Exercise
Word for word, return every record.

Dataset excerpts
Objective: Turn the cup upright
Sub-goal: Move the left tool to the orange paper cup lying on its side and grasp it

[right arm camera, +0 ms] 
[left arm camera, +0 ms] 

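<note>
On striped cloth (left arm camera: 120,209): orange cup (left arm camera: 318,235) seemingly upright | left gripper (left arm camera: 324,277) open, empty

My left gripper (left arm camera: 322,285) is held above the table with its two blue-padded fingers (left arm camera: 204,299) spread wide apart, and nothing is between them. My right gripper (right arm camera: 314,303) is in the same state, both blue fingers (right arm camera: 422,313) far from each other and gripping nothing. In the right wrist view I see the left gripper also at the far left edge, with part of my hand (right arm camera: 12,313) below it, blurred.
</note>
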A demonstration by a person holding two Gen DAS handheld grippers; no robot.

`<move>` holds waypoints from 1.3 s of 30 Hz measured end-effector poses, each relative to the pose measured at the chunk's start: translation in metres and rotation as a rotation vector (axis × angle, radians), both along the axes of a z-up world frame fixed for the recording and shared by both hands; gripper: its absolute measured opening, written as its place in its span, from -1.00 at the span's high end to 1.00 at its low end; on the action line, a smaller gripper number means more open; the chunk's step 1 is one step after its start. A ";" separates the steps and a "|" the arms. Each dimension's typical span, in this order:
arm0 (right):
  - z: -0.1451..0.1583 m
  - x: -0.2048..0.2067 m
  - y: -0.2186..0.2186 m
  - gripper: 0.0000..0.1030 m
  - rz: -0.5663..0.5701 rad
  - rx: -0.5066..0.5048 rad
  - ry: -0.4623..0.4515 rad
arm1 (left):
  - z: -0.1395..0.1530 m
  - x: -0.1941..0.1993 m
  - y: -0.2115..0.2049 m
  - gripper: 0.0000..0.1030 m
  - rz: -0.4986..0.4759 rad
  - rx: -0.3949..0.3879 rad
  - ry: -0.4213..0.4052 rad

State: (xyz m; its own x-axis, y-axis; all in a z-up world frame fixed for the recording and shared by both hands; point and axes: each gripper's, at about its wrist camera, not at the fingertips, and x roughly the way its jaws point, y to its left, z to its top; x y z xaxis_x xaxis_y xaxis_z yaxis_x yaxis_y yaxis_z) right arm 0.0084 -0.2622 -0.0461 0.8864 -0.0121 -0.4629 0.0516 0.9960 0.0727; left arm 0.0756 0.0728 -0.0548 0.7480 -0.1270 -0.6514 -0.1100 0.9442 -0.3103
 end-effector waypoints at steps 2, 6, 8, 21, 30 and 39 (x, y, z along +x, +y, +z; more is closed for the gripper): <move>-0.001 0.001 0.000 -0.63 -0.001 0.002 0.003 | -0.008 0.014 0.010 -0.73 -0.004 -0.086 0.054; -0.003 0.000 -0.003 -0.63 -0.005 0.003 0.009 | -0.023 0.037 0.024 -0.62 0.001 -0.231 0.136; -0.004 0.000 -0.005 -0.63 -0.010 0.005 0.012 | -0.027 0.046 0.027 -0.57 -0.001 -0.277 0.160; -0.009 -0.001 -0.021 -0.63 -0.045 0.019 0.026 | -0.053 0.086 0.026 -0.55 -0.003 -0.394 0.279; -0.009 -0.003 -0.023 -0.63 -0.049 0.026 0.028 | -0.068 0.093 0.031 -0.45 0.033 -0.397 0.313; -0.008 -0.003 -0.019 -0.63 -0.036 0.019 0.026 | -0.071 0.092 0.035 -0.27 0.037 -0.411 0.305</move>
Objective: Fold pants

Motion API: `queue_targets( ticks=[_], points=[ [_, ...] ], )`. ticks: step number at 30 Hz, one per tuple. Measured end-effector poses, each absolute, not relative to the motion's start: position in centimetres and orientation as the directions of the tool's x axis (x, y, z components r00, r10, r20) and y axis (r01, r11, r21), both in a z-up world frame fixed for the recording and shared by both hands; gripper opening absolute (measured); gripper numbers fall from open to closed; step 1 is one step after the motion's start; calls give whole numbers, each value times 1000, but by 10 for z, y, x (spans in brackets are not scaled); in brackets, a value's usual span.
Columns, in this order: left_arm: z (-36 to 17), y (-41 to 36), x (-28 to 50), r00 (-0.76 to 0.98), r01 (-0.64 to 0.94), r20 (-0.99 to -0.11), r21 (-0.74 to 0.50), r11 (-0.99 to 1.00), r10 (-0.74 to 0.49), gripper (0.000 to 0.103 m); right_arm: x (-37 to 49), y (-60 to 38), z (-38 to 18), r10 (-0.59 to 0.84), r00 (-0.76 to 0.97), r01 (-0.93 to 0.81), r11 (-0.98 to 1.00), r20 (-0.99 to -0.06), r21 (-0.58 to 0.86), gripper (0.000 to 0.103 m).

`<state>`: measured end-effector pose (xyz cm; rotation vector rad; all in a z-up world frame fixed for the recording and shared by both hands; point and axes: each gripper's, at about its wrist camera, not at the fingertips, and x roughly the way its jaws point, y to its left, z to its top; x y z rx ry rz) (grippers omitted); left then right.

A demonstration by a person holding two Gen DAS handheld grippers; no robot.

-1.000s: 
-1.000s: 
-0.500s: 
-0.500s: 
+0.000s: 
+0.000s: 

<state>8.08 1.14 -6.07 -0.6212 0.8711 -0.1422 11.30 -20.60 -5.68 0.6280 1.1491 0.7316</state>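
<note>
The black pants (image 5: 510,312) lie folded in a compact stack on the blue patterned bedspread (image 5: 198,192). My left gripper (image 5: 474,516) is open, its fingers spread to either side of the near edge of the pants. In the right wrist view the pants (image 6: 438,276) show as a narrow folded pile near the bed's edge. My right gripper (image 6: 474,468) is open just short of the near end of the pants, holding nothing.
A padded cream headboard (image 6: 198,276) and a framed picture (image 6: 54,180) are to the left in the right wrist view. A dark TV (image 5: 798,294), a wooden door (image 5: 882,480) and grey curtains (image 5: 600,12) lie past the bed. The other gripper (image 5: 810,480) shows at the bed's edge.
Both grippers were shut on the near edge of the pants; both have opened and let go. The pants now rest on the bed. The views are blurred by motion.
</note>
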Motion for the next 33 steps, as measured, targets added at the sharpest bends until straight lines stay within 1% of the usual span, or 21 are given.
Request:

Response to this task
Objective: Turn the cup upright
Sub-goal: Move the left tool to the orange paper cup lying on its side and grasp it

[right arm camera, +0 ms] 
[left arm camera, +0 ms] 

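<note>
On striped cloth (left arm camera: 120,209): orange cup (left arm camera: 318,235) seemingly upright | left gripper (left arm camera: 324,277) open, empty

My left gripper (left arm camera: 322,285) is held above the table with its two blue-padded fingers (left arm camera: 204,299) spread wide apart, and nothing is between them. My right gripper (right arm camera: 314,303) is in the same state, both blue fingers (right arm camera: 422,313) far from each other and gripping nothing. In the right wrist view I see the left gripper also at the far left edge, with part of my hand (right arm camera: 12,313) below it, blurred.
</note>
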A demonstration by a person holding two Gen DAS handheld grippers; no robot.

`<move>` holds waypoints from 1.3 s of 30 Hz measured end-effector poses, each relative to the pose measured at the chunk's start: translation in metres and rotation as a rotation vector (axis × angle, radians), both along the axes of a z-up world frame fixed for the recording and shared by both hands; gripper: its absolute measured opening, written as its place in its span, from -1.00 at the span's high end to 1.00 at its low end; on the action line, a smaller gripper number means more open; the chunk's step 1 is one step after its start. A ";" separates the steps and a "|" the arms. Each dimension's typical span, in this order:
arm0 (right):
  - z: -0.1451..0.1583 m
  - x: -0.2048..0.2067 m
  - y: -0.2186..0.2186 m
  - gripper: 0.0000..0.1030 m
  - rz: -0.5663..0.5701 rad
  - rx: -0.5066..0.5048 rad
  - ry: -0.4623..0.4515 rad
arm1 (left):
  - z: -0.1395..0.1530 m
  - x: -0.1941..0.1993 m
  - y: -0.2115..0.2049 m
  - gripper: 0.0000..0.1030 m
  - rz: -0.4986..0.4759 rad
  - rx: -0.3949..0.3879 rad
  - ry: -0.4213..0.4052 rad

State: (xyz m; its own x-axis, y-axis; all in a z-up world frame fixed for the recording and shared by both hands; point and axes: each gripper's, at about its wrist camera, not at the fingertips, and x roughly the way its jaws point, y to its left, z to its top; x y z xaxis_x xaxis_y xaxis_z yaxis_x yaxis_y yaxis_z) right arm 0.0084 -0.2622 -0.0461 0.8864 -0.0121 -0.4629 0.0516 0.9960 0.0727; left arm 0.0756 0.0728 -0.0548 0.7480 -0.1270 -0.6514 -0.1100 0.9442 -0.3103
 end-effector waypoints at steps 2, 6, 8, 21, 30 and 39 (x, y, z along +x, +y, +z; more is closed for the gripper): <move>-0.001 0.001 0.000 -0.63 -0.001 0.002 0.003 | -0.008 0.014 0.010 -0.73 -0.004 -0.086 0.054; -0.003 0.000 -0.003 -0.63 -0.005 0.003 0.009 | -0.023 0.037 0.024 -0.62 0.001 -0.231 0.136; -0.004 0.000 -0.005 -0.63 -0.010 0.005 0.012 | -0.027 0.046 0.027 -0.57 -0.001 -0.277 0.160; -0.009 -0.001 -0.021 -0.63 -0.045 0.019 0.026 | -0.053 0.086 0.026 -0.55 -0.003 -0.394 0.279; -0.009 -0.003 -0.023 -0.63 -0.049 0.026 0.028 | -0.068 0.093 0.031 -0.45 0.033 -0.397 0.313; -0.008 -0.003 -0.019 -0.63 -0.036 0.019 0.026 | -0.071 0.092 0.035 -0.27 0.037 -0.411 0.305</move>
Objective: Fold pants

Motion API: `queue_targets( ticks=[_], points=[ [_, ...] ], )`. ticks: step number at 30 Hz, one per tuple. Measured end-effector poses, each absolute, not relative to the motion's start: position in centimetres and orientation as the directions of the tool's x axis (x, y, z components r00, r10, r20) and y axis (r01, r11, r21), both in a z-up world frame fixed for the recording and shared by both hands; gripper opening absolute (measured); gripper numbers fall from open to closed; step 1 is one step after the motion's start; calls give whole numbers, each value times 1000, but by 10 for z, y, x (spans in brackets are not scaled); in brackets, a value's usual span.
Columns, in this order: left_arm: z (-36 to 17), y (-41 to 36), x (-28 to 50), r00 (-0.76 to 0.98), r01 (-0.64 to 0.94), r20 (-0.99 to -0.11), r21 (-0.74 to 0.50), r11 (-0.99 to 1.00), r10 (-0.74 to 0.49), gripper (0.000 to 0.103 m); right_arm: x (-37 to 49), y (-60 to 38), z (-38 to 18), r10 (-0.59 to 0.84), r00 (-0.76 to 0.97), r01 (-0.93 to 0.81), r11 (-0.98 to 1.00), r20 (-0.99 to -0.06), r21 (-0.58 to 0.86), gripper (0.000 to 0.103 m).

`<state>`: measured end-effector pose (xyz cm; rotation vector rad; all in a z-up world frame fixed for the recording and shared by both hands; point and axes: each gripper's, at about its wrist camera, not at the fingertips, and x roughly the way its jaws point, y to its left, z to its top; x y z rx ry rz) (grippers omitted); left then right.

A demonstration by a person holding two Gen DAS handheld grippers; no robot.

-1.000s: 
-1.000s: 
-0.500s: 
-0.500s: 
+0.000s: 
+0.000s: 

<state>8.08 1.14 -6.07 -0.6212 0.8711 -0.1422 11.30 -20.60 -5.68 0.6280 1.1491 0.7316</state>
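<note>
The black pants (image 5: 510,312) lie folded in a compact stack on the blue patterned bedspread (image 5: 198,192). My left gripper (image 5: 474,516) is open, its fingers spread to either side of the near edge of the pants. In the right wrist view the pants (image 6: 438,276) show as a narrow folded pile near the bed's edge. My right gripper (image 6: 474,468) is open just short of the near end of the pants, holding nothing.
A padded cream headboard (image 6: 198,276) and a framed picture (image 6: 54,180) are to the left in the right wrist view. A dark TV (image 5: 798,294), a wooden door (image 5: 882,480) and grey curtains (image 5: 600,12) lie past the bed. The other gripper (image 5: 810,480) shows at the bed's edge.
Both grippers were shut on the near edge of the pants; both have opened and let go. The pants now rest on the bed. The views are blurred by motion.
</note>
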Motion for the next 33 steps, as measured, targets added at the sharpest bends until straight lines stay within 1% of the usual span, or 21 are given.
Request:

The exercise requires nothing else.